**TASK REQUIREMENTS**. Only the pictures are to be left out, and the rest of the entries should be reproduced exactly.

### ENTRIES SUPPLIED

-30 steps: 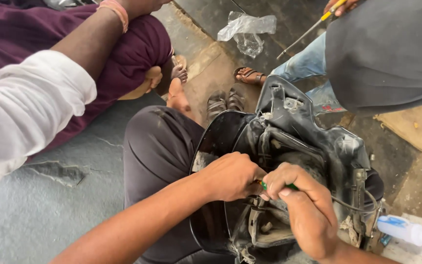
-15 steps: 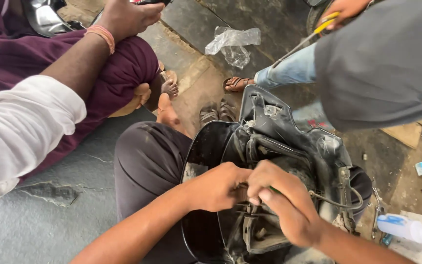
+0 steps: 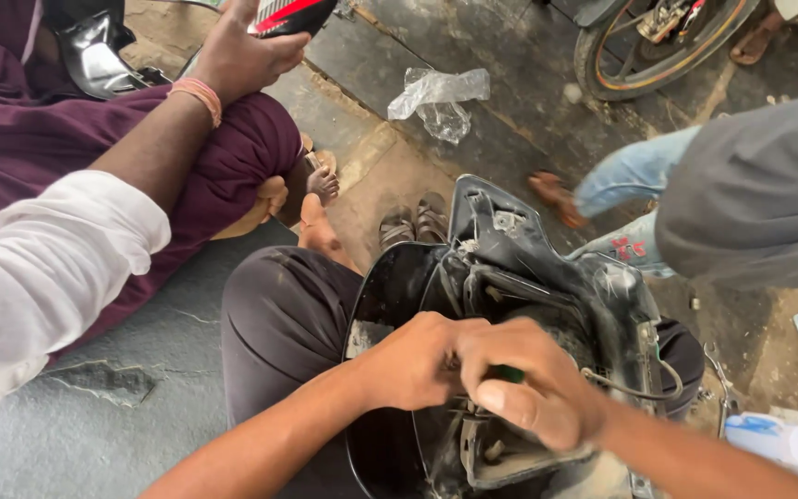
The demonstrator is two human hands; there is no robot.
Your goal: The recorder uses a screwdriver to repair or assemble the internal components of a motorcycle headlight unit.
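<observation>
Work sits midway: your right hand (image 3: 533,393) grips a green-handled tool (image 3: 510,373), left hand (image 3: 413,360) fingers curled beside it, inside the black panel (image 3: 510,268), nothing freed yet.

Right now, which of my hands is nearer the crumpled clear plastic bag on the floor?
Left. The left hand sits below the plastic bag, on the black vehicle panel; the right hand is lower and further right, gripping a green-handled tool.

Soft, even daylight fills the scene, with no hard shadows on the stone floor (image 3: 113,434). The white sleeve (image 3: 39,268) at left is nearly blown out. A pale sheen lies on the black plastic housing (image 3: 510,249). The right hand (image 3: 533,388) looks slightly motion-blurred, and the frame edges perhaps stretch a little.
</observation>
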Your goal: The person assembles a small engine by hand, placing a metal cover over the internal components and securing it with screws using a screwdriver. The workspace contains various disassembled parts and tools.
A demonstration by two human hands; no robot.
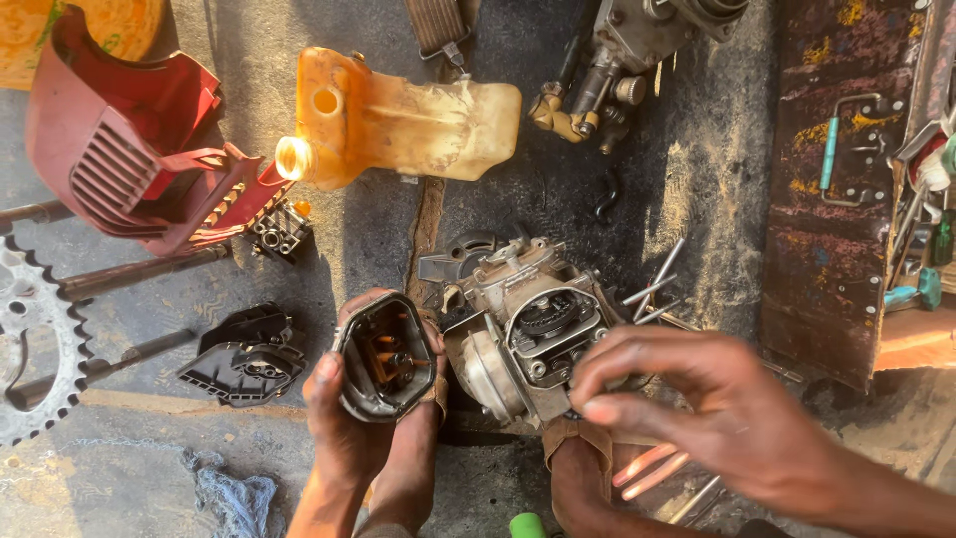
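small engine on the oily ground, top open, valve gear bare, grimy grey metal. oval metal cover gripped upside down in left hand, just left of engine. right hand hovering over engine, fingers loosely curled, holding nothing visible. likely risk: grit dropping into open head, or loose bolts getting lost beside yellow tank.

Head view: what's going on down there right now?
A person is working over a small engine on the ground. The left hand holds a metal cover with its open inside facing up. The right hand hovers, blurred, at the engine's near side, holding nothing visible. A yellowed plastic tank and a red shroud lie further off.
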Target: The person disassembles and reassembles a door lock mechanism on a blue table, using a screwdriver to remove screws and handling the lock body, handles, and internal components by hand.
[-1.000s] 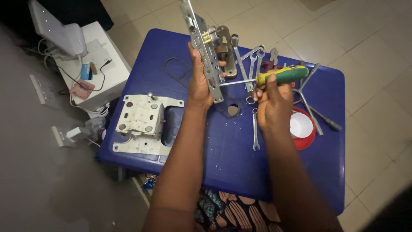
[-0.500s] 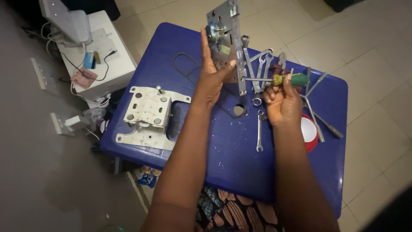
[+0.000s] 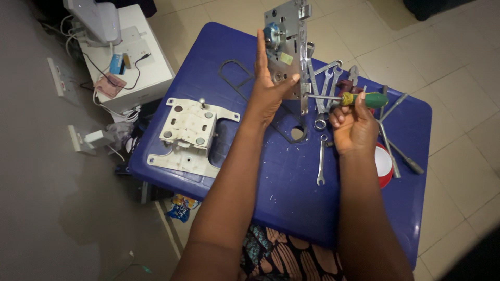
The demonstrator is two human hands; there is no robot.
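Raised higher now, the lock case (image 3: 288, 49) sits gripped in your left hand (image 3: 268, 88); your right hand (image 3: 354, 125) clenches the screwdriver (image 3: 346, 98), tip at its edge, screw work unfinished.

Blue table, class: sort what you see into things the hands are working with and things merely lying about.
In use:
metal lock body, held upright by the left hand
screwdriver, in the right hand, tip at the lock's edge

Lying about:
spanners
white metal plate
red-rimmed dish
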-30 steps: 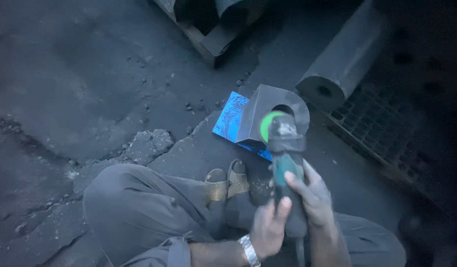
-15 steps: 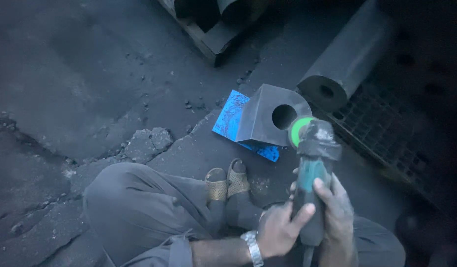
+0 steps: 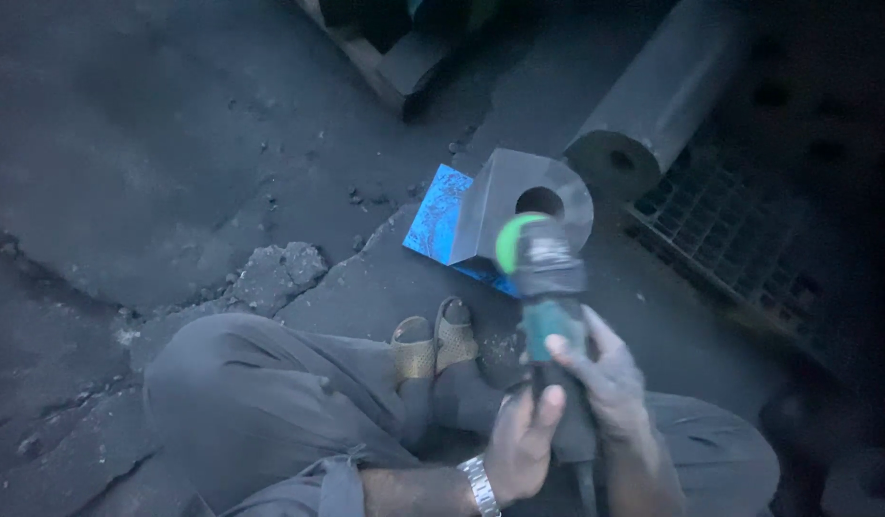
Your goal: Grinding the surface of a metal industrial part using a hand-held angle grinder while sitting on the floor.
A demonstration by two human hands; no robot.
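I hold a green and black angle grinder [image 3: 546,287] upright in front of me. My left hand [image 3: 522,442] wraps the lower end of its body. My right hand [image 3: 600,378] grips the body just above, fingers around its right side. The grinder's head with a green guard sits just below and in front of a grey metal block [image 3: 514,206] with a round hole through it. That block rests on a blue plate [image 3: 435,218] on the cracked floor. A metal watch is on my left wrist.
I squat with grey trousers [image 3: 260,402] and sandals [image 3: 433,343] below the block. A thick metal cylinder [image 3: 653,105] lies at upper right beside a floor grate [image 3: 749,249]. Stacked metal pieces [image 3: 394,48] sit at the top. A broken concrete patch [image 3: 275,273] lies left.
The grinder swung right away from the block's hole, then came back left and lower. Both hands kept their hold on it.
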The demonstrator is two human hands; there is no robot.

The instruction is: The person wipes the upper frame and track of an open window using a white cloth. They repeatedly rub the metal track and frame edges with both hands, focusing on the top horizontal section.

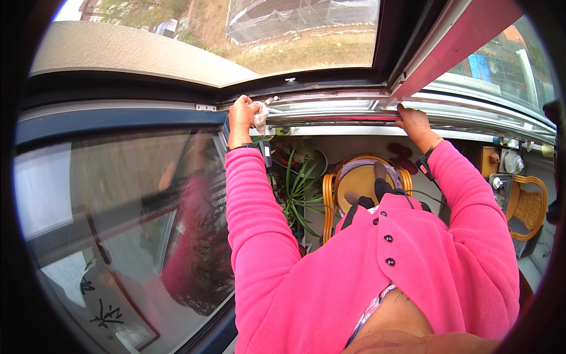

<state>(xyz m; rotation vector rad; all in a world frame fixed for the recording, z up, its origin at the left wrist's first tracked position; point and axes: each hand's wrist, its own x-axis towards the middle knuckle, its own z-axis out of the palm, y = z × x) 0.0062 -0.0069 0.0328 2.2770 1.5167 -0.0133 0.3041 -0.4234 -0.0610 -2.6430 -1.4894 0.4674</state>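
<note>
My left hand (242, 116) holds a crumpled whitish cloth (261, 118) at the corner of the window frame, beside the hinge side of a dark-framed glass window sash (119, 119) that stands swung open at the left. Farther right, my right hand (414, 122) grips the edge of the metal window rail (336, 117), with its fingers over the rail. The silvery frame track runs between both hands. Its inner side behind my left fingers is hidden. A black device is strapped near each wrist.
Below me, my feet stand on a round rattan chair seat (360, 188). A spiky-leaved potted plant (303, 190) is beside it at the left. Red slippers (401, 155) lie on the floor. At the right are another rattan chair (528, 208) and a glass jar (513, 163). A cable trails near the chair.
</note>
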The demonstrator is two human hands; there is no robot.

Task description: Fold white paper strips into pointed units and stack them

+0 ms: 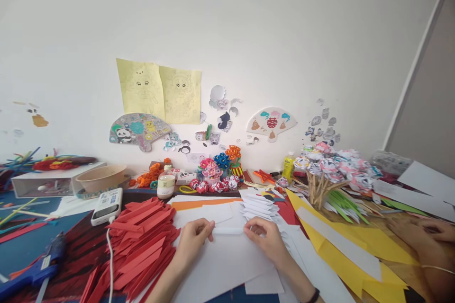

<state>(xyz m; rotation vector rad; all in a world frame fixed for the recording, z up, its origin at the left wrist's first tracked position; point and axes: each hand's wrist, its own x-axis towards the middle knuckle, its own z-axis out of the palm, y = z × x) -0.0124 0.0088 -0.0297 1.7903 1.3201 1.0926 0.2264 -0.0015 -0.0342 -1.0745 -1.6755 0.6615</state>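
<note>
Currently left hand [194,236] and right hand [265,236] each pinch an end of the white paper strip [228,230] over the tabletop [21,246] sheets; uneven pull likely skews the fold or tears it.

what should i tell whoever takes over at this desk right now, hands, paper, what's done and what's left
Left hand and right hand each pinch one end of a narrow white paper strip, held flat over the white sheets.
A stack of folded white pieces lies just behind the right hand; a big pile of folded red strips sits left of the left hand.
Done: the red pile and some white pieces are folded.
Left: this strip is only partly folded; flat white and yellow paper remains unfolded.
Another person's hands rest at the far right.
</note>
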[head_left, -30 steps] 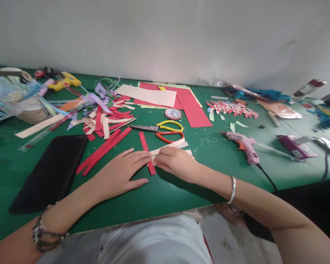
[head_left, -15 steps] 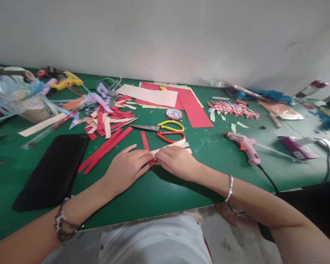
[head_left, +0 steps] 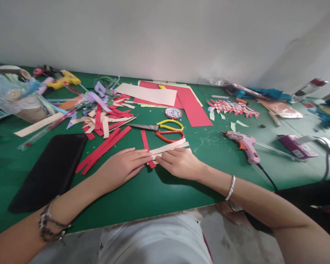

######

**TASK RESULT**.
-30 steps: 
-15 steps: 
+0 steps: 
The demonstrator is two human hands; there is no robot.
Your goal: The recorder uses a screwdriver to repair or assemble the internal components of a motorcycle headlight unit.
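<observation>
Work sits midway: your right hand (image 3: 533,393) grips a green-handled tool (image 3: 510,373), left hand (image 3: 413,360) fingers curled beside it, inside the black panel (image 3: 510,268), nothing freed yet.

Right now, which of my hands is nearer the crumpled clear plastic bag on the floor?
Left. The left hand sits below the plastic bag, on the black vehicle panel; the right hand is lower and further right, gripping a green-handled tool.

Soft, even daylight fills the scene, with no hard shadows on the stone floor (image 3: 113,434). The white sleeve (image 3: 39,268) at left is nearly blown out. A pale sheen lies on the black plastic housing (image 3: 510,249). The right hand (image 3: 533,388) looks slightly motion-blurred, and the frame edges perhaps stretch a little.
</observation>
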Your goal: The person assembles a small engine by hand, placing a metal cover over the internal components and securing it with screws using a screwdriver. The workspace contains various disassembled parts and tools.
A demonstration by two human hands; no robot.
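small engine on the oily ground, top open, valve gear bare, grimy grey metal. oval metal cover gripped upside down in left hand, just left of engine. right hand hovering over engine, fingers loosely curled, holding nothing visible. likely risk: grit dropping into open head, or loose bolts getting lost beside yellow tank.

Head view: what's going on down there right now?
A person is working over a small engine on the ground. The left hand holds a metal cover with its open inside facing up. The right hand hovers, blurred, at the engine's near side, holding nothing visible. A yellowed plastic tank and a red shroud lie further off.
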Target: The person disassembles and reassembles a door lock mechanism on a blue table, using a screwdriver to remove screws and handling the lock body, handles, and internal components by hand.
[-1.000s] 
[-0.500s] 
[+0.000s] 
The demonstrator is two human hands; there is no robot.
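Raised higher now, the lock case (image 3: 288, 49) sits gripped in your left hand (image 3: 268, 88); your right hand (image 3: 354, 125) clenches the screwdriver (image 3: 346, 98), tip at its edge, screw work unfinished.

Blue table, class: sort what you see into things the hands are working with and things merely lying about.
In use:
metal lock body, held upright by the left hand
screwdriver, in the right hand, tip at the lock's edge

Lying about:
spanners
white metal plate
red-rimmed dish
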-30 steps: 
-15 steps: 
+0 steps: 
Your goal: Grinding the surface of a metal industrial part using a hand-held angle grinder while sitting on the floor.
A demonstration by two human hands; no robot.
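I hold a green and black angle grinder [image 3: 546,287] upright in front of me. My left hand [image 3: 522,442] wraps the lower end of its body. My right hand [image 3: 600,378] grips the body just above, fingers around its right side. The grinder's head with a green guard sits just below and in front of a grey metal block [image 3: 514,206] with a round hole through it. That block rests on a blue plate [image 3: 435,218] on the cracked floor. A metal watch is on my left wrist.
I squat with grey trousers [image 3: 260,402] and sandals [image 3: 433,343] below the block. A thick metal cylinder [image 3: 653,105] lies at upper right beside a floor grate [image 3: 749,249]. Stacked metal pieces [image 3: 394,48] sit at the top. A broken concrete patch [image 3: 275,273] lies left.
The grinder swung right away from the block's hole, then came back left and lower. Both hands kept their hold on it.
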The demonstrator is two human hands; there is no robot.

The instruction is: The person wipes the upper frame and track of an open window using a white cloth. They repeatedly rub the metal track and frame edges with both hands, focusing on the top horizontal section.


<state>(xyz m; rotation vector rad; all in a world frame fixed for the recording, z up, its origin at the left wrist's first tracked position; point and axes: each hand's wrist, its own x-axis towards the middle knuckle, its own z-axis out of the palm, y = z × x) 0.0062 -0.0069 0.0328 2.2770 1.5167 -0.0133 0.3041 -0.4234 -0.0610 -2.6430 -1.4894 0.4674</state>
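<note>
My left hand (242, 116) holds a crumpled whitish cloth (261, 118) at the corner of the window frame, beside the hinge side of a dark-framed glass window sash (119, 119) that stands swung open at the left. Farther right, my right hand (414, 122) grips the edge of the metal window rail (336, 117), with its fingers over the rail. The silvery frame track runs between both hands. Its inner side behind my left fingers is hidden. A black device is strapped near each wrist.
Below me, my feet stand on a round rattan chair seat (360, 188). A spiky-leaved potted plant (303, 190) is beside it at the left. Red slippers (401, 155) lie on the floor. At the right are another rattan chair (528, 208) and a glass jar (513, 163). A cable trails near the chair.
</note>
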The demonstrator is two human hands; there is no robot.

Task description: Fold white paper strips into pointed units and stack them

+0 ms: 

<state>(xyz m; rotation vector rad; all in a world frame fixed for the recording, z up, its origin at the left wrist's first tracked position; point and axes: each hand's wrist, its own x-axis towards the middle knuckle, its own z-axis out of the palm, y = z × x) -0.0124 0.0088 -0.0297 1.7903 1.3201 1.0926 0.2264 -0.0015 -0.0342 -1.0745 -1.6755 0.6615</state>
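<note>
Currently left hand [194,236] and right hand [265,236] each pinch an end of the white paper strip [228,230] over the tabletop [21,246] sheets; uneven pull likely skews the fold or tears it.

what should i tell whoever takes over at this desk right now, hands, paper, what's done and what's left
Left hand and right hand each pinch one end of a narrow white paper strip, held flat over the white sheets.
A stack of folded white pieces lies just behind the right hand; a big pile of folded red strips sits left of the left hand.
Done: the red pile and some white pieces are folded.
Left: this strip is only partly folded; flat white and yellow paper remains unfolded.
Another person's hands rest at the far right.
</note>
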[head_left, -30 steps] 
[head_left, -15 steps] 
[head_left, +0 steps] 

This is the complete output for the exercise.